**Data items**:
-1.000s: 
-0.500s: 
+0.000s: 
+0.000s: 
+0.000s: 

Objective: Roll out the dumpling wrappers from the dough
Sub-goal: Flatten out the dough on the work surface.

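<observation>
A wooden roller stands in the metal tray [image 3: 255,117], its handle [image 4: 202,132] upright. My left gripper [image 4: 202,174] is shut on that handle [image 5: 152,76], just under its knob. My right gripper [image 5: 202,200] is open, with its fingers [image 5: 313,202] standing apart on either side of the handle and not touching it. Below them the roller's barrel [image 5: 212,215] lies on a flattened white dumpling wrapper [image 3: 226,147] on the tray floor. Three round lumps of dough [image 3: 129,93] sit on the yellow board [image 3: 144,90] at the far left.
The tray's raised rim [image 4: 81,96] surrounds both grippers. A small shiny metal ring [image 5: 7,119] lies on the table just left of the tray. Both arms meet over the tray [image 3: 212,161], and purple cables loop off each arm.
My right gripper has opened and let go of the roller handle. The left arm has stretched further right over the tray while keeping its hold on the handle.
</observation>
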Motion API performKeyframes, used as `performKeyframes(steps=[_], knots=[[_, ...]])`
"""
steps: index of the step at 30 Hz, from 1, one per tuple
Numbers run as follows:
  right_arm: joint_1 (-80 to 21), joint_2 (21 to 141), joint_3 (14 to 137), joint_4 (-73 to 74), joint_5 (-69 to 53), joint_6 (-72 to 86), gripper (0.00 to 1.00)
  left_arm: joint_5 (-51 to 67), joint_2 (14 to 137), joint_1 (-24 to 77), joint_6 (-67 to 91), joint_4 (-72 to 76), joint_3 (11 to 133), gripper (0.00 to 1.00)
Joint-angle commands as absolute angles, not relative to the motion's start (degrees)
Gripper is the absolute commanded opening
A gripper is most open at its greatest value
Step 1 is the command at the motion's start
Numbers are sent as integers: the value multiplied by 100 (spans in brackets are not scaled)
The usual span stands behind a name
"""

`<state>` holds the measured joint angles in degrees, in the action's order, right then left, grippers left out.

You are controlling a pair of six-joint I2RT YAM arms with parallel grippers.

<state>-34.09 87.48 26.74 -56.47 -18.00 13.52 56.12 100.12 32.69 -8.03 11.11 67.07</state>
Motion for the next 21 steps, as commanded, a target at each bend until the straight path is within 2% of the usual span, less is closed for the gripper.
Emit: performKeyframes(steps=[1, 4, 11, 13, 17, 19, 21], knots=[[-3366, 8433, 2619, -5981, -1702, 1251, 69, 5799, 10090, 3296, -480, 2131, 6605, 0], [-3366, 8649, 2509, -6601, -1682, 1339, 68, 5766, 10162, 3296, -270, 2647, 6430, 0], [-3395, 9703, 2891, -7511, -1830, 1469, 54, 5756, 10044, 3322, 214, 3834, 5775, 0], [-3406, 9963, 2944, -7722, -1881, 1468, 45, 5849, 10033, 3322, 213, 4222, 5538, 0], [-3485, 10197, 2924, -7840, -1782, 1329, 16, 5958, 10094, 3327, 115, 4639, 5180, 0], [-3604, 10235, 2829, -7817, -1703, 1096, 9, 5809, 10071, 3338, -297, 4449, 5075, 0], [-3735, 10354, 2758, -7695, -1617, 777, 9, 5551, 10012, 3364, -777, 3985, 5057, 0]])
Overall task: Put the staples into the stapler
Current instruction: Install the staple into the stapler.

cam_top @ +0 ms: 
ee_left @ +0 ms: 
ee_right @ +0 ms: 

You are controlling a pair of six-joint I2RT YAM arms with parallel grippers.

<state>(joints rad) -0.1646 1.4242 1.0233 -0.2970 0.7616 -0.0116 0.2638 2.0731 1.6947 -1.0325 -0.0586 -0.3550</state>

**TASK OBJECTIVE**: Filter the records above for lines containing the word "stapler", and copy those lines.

**REPLY TO THE TASK**:
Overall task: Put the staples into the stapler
Current instruction: Install the staple into the stapler.

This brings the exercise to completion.